Hélène Le Gal affirme qu’aucune pression du mouvement BDS ne s’est faîte ressentir lors de la conclusion de ces nouveaux échanges. « Qu’est ce que c’est le BDS ?' » demande-t-elle ironique. « En vérité, affirme l’ambassadrice il concerne avant tout les campus américains. En France cela n’existe pas ou peu, cela reste très marginal ».

Si la France a connu quelques tentatives d’actions de boycott académiques (par exemple, une motion déposée pour « ne pas renouveler l’accord d’association avec Israël » à Paris 6 en décembre 2002 mais qui n’a pas abouti) le mouvement BDS se concentre avant tout sur la présence de produits alimentaires en provenance d’Israël dans les supermarchés français.

Aux Etats-Unis, le boycott académique est plus actif. Récemment, des membres du personnel enseignant des facultés se sont opposés à des programmes d’études en Israël.

Fin novembre 2018, la faculté du Pitzer College de Claremont, en Californie, a voté la suspension du programme d’études à l’étranger organisé à l’université de Haïfa. Et cet automne, deux enseignants de l’université du Michigan avaient refusé d’écrire un courrier de recommandation pour des étudiants qui désiraient étudier au sein de l’Etat juif.
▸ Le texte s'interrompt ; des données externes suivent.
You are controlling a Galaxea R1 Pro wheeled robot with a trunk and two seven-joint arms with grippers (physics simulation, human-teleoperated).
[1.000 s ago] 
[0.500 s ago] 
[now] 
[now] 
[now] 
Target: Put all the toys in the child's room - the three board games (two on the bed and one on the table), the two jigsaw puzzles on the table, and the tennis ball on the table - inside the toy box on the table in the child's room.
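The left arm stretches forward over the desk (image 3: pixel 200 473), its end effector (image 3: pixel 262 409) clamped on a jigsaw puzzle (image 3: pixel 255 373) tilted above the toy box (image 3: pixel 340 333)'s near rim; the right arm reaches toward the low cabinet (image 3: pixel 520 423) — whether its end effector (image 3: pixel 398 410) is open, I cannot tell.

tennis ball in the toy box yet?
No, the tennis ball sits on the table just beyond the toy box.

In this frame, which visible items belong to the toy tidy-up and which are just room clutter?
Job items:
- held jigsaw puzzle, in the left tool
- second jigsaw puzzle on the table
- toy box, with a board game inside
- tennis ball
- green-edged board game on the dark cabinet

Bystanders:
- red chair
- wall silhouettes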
Plusieurs associations universitaires, et notamment l’American Studies Association en 2013, avaient voté en faveur du boycott des universités israéliennes.

Les efforts déployés en France par les partisans du boycott n’ont pas réussi à endiguer la progression des rapports académiques – la progression des collaborations scientifiques -, culturels – la Saison France Israël qui vient de se conclure – et commerciaux entre les deux pays.

Selon le ministère de l’Économie et des Finances français, « après leur augmentation de 15 % en 2015 et une stagnation en 2016, les exportations françaises de biens en Israël ont connu une croissance de 12,9 % sur l’année 2017″.